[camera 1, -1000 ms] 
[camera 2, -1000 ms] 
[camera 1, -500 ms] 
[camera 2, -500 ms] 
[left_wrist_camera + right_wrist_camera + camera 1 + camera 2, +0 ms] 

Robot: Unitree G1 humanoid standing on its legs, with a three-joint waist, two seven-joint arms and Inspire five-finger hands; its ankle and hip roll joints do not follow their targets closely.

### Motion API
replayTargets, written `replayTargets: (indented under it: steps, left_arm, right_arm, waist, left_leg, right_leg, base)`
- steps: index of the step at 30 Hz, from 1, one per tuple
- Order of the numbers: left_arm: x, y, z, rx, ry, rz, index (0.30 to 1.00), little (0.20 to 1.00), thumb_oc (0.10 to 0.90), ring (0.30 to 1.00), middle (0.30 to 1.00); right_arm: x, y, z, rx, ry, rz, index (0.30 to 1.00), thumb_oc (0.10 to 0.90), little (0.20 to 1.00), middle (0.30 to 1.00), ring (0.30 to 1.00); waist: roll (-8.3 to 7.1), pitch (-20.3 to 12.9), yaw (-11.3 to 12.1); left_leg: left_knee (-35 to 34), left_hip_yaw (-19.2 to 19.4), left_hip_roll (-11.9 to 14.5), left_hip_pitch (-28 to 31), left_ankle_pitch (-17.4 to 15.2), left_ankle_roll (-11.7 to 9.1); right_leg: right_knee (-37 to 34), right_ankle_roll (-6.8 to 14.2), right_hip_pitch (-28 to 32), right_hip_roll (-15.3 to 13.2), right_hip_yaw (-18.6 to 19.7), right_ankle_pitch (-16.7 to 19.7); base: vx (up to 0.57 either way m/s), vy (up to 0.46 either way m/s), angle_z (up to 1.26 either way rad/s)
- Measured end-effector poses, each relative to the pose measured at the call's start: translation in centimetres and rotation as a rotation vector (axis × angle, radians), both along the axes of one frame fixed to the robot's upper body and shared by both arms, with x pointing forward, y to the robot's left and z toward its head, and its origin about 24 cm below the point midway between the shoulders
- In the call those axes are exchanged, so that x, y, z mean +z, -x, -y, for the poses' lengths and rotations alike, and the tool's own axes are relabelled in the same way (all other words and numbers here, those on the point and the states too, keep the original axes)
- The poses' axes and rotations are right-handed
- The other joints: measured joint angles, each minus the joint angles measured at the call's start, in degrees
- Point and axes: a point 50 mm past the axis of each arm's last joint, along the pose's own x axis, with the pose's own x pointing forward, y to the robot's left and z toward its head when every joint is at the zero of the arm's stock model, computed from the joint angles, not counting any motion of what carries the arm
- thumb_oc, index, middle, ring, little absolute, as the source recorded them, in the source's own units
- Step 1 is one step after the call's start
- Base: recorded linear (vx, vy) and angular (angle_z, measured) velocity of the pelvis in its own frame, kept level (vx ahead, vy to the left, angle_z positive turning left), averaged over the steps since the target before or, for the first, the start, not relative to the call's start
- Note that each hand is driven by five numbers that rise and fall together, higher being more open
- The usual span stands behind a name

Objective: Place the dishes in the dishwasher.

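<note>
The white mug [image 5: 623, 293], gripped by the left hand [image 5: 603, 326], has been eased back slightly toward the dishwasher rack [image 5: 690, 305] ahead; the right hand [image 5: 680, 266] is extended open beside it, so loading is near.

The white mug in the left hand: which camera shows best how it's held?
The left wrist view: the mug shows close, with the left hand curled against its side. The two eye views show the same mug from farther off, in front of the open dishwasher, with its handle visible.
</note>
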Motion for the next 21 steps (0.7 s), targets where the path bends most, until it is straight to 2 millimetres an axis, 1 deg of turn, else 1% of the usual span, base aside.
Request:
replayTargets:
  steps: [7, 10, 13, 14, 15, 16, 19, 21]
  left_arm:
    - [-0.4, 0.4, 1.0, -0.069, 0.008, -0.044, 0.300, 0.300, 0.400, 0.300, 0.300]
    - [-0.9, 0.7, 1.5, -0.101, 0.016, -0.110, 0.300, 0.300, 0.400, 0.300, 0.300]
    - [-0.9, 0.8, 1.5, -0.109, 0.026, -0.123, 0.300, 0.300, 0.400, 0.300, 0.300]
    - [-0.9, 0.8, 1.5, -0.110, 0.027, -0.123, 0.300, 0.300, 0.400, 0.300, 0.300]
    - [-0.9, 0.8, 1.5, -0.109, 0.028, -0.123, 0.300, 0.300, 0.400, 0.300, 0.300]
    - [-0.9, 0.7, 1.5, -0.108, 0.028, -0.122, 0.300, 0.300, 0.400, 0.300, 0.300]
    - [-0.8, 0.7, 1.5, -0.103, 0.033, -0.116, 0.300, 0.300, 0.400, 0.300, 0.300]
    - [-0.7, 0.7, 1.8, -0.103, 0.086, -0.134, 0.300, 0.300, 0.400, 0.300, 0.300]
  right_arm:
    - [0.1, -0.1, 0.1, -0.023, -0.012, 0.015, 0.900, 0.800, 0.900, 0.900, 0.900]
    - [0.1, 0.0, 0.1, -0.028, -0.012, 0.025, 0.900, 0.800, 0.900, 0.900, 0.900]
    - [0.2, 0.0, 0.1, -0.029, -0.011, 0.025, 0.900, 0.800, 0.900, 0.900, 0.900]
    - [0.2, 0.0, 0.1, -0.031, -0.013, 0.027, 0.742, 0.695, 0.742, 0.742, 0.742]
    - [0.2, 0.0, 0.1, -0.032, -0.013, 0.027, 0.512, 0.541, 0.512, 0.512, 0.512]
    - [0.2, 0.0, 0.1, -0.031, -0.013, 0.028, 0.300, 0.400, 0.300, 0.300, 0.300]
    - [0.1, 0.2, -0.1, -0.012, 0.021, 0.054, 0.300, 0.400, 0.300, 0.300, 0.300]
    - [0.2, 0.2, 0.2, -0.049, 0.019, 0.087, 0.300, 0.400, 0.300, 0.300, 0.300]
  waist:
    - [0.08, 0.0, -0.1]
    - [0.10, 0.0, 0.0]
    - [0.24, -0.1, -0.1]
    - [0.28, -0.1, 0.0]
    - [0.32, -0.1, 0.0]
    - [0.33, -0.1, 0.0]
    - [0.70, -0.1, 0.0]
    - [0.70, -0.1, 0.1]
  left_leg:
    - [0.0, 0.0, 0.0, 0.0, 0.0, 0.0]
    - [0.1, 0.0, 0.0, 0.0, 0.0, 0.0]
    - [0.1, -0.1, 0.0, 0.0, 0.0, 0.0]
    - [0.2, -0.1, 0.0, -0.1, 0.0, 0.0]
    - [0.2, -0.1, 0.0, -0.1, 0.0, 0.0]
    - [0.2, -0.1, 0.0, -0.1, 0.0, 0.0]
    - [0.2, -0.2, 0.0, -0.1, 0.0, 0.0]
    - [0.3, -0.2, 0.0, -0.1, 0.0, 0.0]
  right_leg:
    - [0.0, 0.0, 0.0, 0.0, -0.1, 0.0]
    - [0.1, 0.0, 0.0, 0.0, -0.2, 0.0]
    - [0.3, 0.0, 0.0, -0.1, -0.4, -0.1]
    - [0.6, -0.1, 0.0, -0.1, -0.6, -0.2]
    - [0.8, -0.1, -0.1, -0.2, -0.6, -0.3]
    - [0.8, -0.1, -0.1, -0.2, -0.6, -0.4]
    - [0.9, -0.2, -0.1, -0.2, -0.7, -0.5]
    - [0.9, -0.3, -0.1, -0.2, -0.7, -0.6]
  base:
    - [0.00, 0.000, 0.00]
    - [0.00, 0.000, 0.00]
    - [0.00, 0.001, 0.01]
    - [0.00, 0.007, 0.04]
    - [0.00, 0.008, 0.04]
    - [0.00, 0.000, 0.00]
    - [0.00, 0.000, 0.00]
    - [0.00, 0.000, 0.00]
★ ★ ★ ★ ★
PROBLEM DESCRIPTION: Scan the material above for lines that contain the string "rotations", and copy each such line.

FINISHED TASK:
- In the call those axes are exchanged, so that x, y, z mean +z, -x, -y, for the poses' lengths and rotations alike, and the tool's own axes are relabelled in the same way (all other words and numbers here, those on the point and the states too, keep the original axes)
- The poses' axes and rotations are right-handed

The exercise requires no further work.